- **ACTION ITEM**
Skip the pictures. Retype exactly, and only, the lines between the line holding "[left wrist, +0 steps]" and the last line below, inclusive.

- **DATA EXTRACT**
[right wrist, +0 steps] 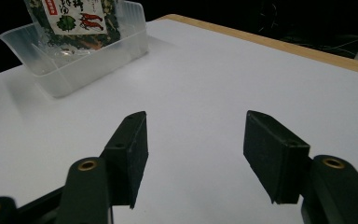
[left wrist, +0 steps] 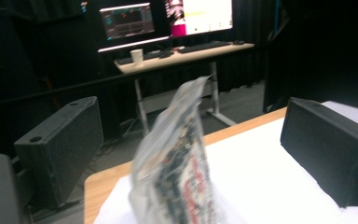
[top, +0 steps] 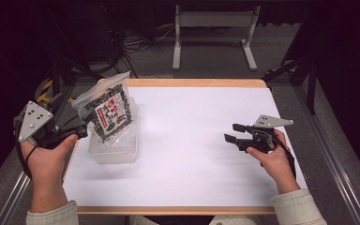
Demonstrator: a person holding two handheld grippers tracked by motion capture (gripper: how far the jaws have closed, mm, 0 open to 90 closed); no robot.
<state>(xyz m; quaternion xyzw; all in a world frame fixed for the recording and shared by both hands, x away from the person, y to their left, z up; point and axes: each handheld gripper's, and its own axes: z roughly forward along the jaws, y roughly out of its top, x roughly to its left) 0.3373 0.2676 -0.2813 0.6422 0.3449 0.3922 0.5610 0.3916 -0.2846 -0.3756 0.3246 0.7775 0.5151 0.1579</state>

- **WRITTEN RESPONSE**
[left wrist, +0 steps] 
[top, +0 steps] 
Demonstrator: a person holding two handheld grippers tracked by motion capture (gripper: how far the jaws have closed, mm, 0 open to 90 closed); no robot.
<state>(xyz m; quaternion xyzw; all in a world frame fixed for the recording and shared by both hands, x away from the person, y to their left, z up; point and axes: each handheld gripper's, and its own axes: z roughly forward along the jaws, y roughly out of its top, x roughly to its left) 0.3373 0.2676 -0.2813 0.6422 0.3449 0.3922 0.5610 0.3916 -0.2846 -0.3756 0.3246 0.7775 0.5151 0.1579</state>

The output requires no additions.